→ **Your assignment**: Each line of the listing below that includes "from" must be copied.

→ **Data shown**:

------------------------------------

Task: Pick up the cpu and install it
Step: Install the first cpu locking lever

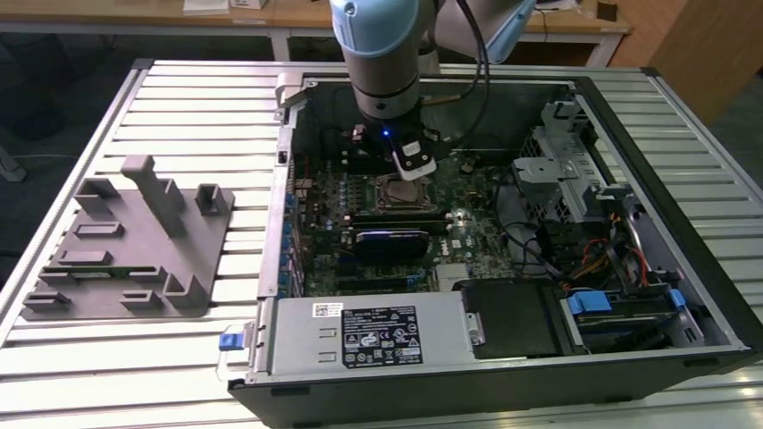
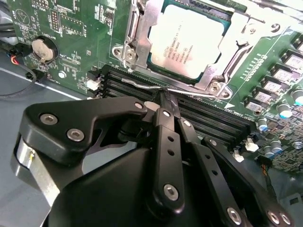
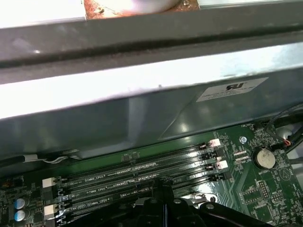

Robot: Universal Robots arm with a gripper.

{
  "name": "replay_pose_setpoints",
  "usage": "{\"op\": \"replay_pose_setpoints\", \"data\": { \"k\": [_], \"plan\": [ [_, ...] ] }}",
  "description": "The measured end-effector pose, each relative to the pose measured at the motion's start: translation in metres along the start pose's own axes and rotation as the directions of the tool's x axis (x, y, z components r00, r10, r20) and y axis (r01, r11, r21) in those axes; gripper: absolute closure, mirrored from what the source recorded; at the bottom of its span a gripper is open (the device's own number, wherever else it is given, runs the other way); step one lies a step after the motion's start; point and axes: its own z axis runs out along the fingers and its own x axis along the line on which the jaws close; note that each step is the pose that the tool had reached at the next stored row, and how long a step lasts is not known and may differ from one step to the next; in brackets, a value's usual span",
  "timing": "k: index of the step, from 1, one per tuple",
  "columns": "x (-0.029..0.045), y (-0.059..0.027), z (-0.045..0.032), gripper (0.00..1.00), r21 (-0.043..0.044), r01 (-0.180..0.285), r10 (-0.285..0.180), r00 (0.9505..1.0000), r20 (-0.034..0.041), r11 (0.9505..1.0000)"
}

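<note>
The cpu (image 2: 187,40) lies flat in the motherboard socket (image 2: 142,28), silvery top up, with the metal frame around it. In the exterior view the cpu (image 1: 399,192) sits mid-board inside the open computer case (image 1: 667,116). My gripper (image 2: 163,97) is shut, nothing between its fingers, and its tip rests at the thin metal lever (image 2: 137,84) along the socket's edge, beside the memory slots (image 2: 213,118). In the exterior view the gripper (image 1: 414,170) hangs just behind the socket. In the first wrist view the gripper (image 3: 163,196) stands over the memory slots (image 3: 142,177).
A grey fixture (image 1: 131,241) stands on the slatted table (image 1: 179,366) at the exterior view's left. Inside the case are the power supply (image 1: 370,335), drive cages (image 1: 573,170) and cables (image 1: 596,259). A coin cell (image 2: 41,48) sits on the board. The case wall (image 3: 142,113) rises close by.
</note>
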Motion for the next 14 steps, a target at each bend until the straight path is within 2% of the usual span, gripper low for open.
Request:
{"op": "replay_pose_setpoints", "data": {
  "k": [7, 14],
  "plan": [
    [-0.0002, 0.0004, -0.0012, 0.89, 0.0001, 0.000, 0.000, 1.0000, 0.0000, 1.0000],
    [-0.0008, 0.0023, -0.0066, 0.89, -0.0001, -0.001, 0.001, 1.0000, 0.0003, 1.0000]
  ]
}}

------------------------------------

→ **Solution to this task**:
  "description": "The measured end-effector pose, each relative to the pose measured at the motion's start: translation in metres along the start pose's own axes and rotation as the directions of the tool's x axis (x, y, z components r00, r10, r20) and y axis (r01, r11, r21) in those axes; gripper: absolute closure, mirrored from what the source recorded; at the bottom of its span a gripper is open (the device's own number, wherever else it is given, runs the other way); step one lies a step after the motion's start; point and axes: its own z axis runs out along the fingers and its own x axis along the line on which the jaws close; note that each step is the pose that the tool had reached at the next stored row, and how long a step lasts is not known and may differ from one step to the next; in brackets, a value's usual span",
  "timing": "k: index of the step, from 1, one per tuple",

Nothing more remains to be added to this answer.